Sometimes when working with an interpreter, the speed and length of the their interpretation may seem to differ from what you said or heard.
For example, you utter a sentence consisting of about twenty syllables, and your Mandarin interpreter follows it with something that sounds much shorter. In another instance, your Spanish patient rattles off sentences so quickly that it takes your breath away, but when the interpreter interprets it into English, your patient’s words sound much simpler.
So what’s going on here? The correlation between speed and efficiency
Your keen ears are picking up the speed and density differences between the languages spoken.
Some languages may seem faster, but the truth is that they are less “efficient” per syllable. Faster-sounding languages have fewer data-dense syllables, such as having more syllabic words like “happiness” (three syllables), while slower-sounding languages have more dense words with fewer syllables, such as “bliss” (one syllable).

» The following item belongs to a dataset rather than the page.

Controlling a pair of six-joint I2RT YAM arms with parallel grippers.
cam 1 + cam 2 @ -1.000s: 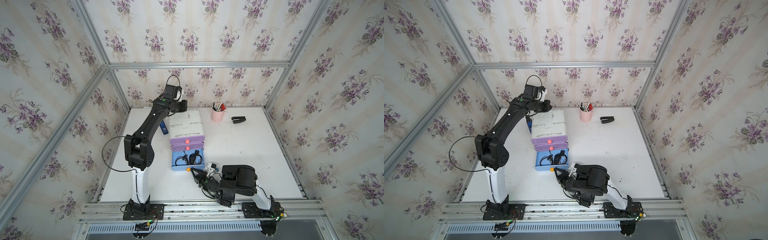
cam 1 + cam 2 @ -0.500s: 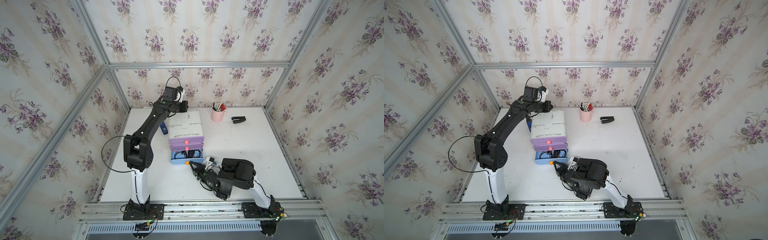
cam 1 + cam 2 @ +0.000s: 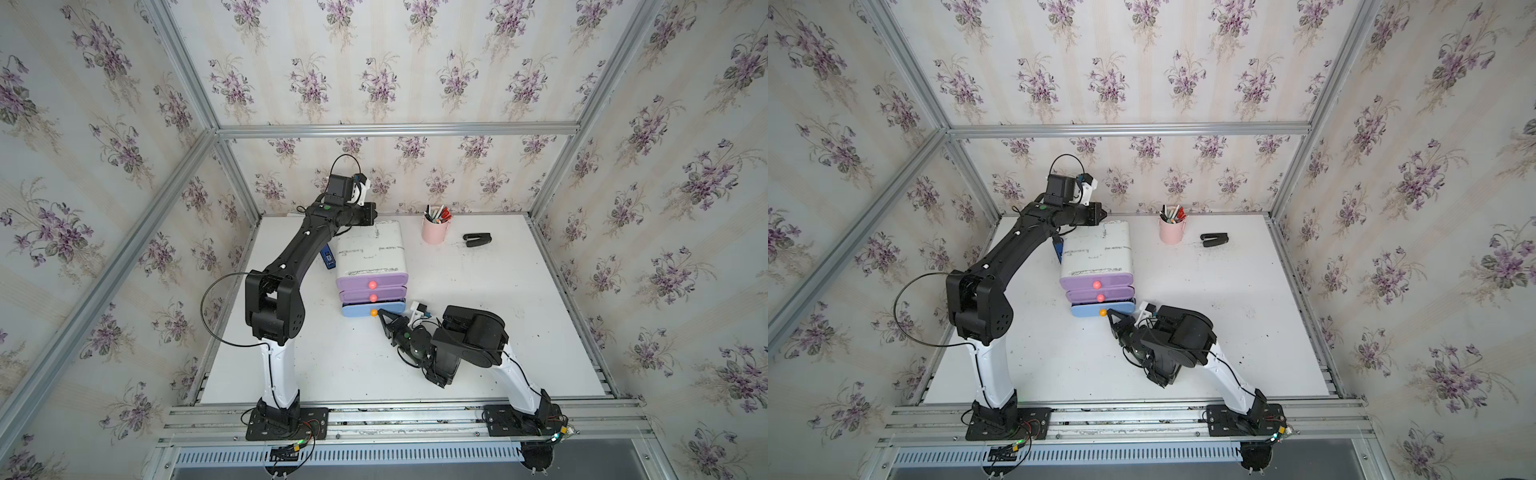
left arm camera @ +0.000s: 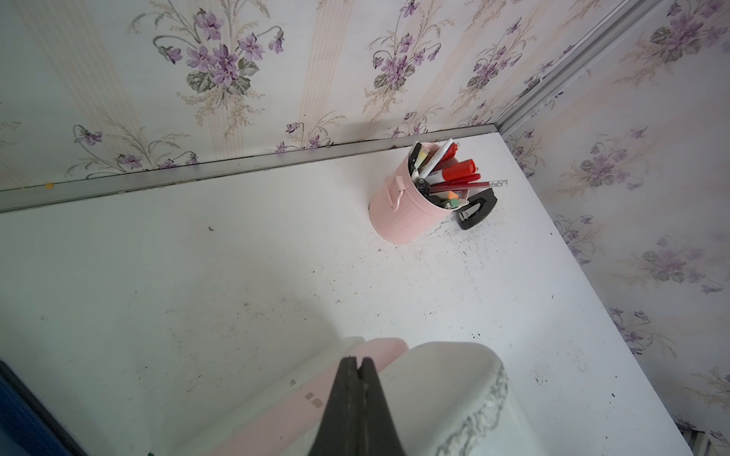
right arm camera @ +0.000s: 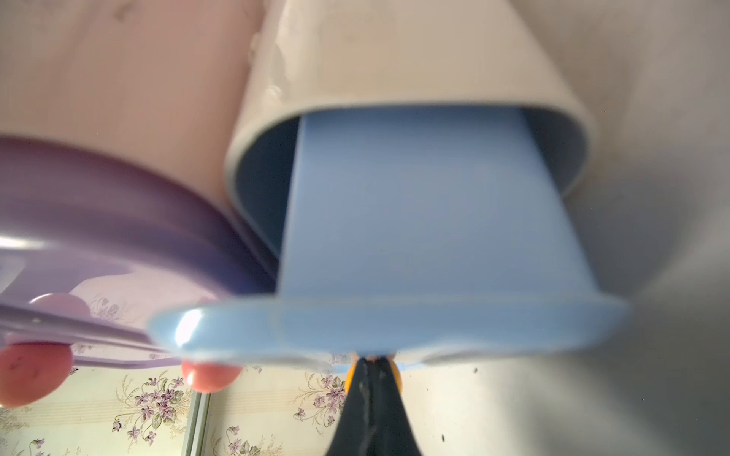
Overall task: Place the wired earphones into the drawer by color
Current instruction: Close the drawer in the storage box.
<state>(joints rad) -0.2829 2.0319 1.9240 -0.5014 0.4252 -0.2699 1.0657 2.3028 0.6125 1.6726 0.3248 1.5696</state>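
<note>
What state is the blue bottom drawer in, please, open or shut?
Almost shut: the blue drawer sticks slightly out of the cabinet; the right wrist view shows its body exposed.

The left arm (image 3: pixel 291 266) extends from its near-left base to the far side, with the wrist turned right. The left gripper (image 3: pixel 374 215) has its jaws pressed together. The right arm (image 3: pixel 469 336) is folded low, with the wrist pointing far-left. The right gripper (image 3: pixel 380 313) is fully closed.

Glossy plastic drawers (image 3: pixel 353 296), matt tabletop (image 3: pixel 332 365)
</note>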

In a recent study published in Sciences Advances, researchers found that the rate of information transferred across 17 Eurasian languages is constant. The researchers counted and timed syllables for each language and analyzed how much meaning was packed into each of those syllables — 39.15 bits per second across all languages.
In another study from the Université de Lyon in France, researchers recruited 59 volunteers who were native speakers of seven languages: English, French, German, Italian, Japanese, Mandarin, Spanish and Vietnamese. Each participant read 20 different texts in their native languages into a recorder.
They found Spanish and Japanese, often described as “fast languages,” clocked the greatest number of syllables per second. On the other hand, the languages that had more words like “bliss” were spoken at a slower rate. The slowest language in the set was Mandarin, followed closely by German. English was also on the lower end of the spectrum, with a high information density of .91 and an average rate of 6.19 syllables per second. Overall, results showed that each text, no matter what language used, was told in relatively the same span of time despite sounding slower or faster.